▶ EXERCISE: Set down the listing below again, exactly as written.
(SOURCE DATA Opens)
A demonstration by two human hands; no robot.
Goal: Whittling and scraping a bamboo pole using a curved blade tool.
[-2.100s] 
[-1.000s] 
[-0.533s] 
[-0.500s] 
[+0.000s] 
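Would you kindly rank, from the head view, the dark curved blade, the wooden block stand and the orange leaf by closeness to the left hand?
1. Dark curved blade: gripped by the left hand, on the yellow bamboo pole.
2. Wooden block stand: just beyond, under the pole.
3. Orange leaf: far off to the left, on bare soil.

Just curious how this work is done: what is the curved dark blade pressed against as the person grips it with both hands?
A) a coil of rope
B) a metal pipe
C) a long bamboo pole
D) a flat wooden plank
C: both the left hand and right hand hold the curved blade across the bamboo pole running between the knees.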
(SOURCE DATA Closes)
▶ RESPONSE FOR THIS EXERCISE:
A demonstration by two human hands; no robot.
Goal: Whittling and scraping a bamboo pole using a curved blade tool.
[-2.100s] 
[-1.000s] 
[-0.533s] 
[-0.500s] 
[+0.000s] 
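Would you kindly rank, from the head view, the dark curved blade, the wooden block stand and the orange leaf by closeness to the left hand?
1. Dark curved blade: gripped by the left hand, on the yellow bamboo pole.
2. Wooden block stand: just beyond, under the pole.
3. Orange leaf: far off to the left, on bare soil.

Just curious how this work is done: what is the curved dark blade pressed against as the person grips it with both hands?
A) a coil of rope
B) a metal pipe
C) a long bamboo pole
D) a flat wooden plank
C: both the left hand and right hand hold the curved blade across the bamboo pole running between the knees.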

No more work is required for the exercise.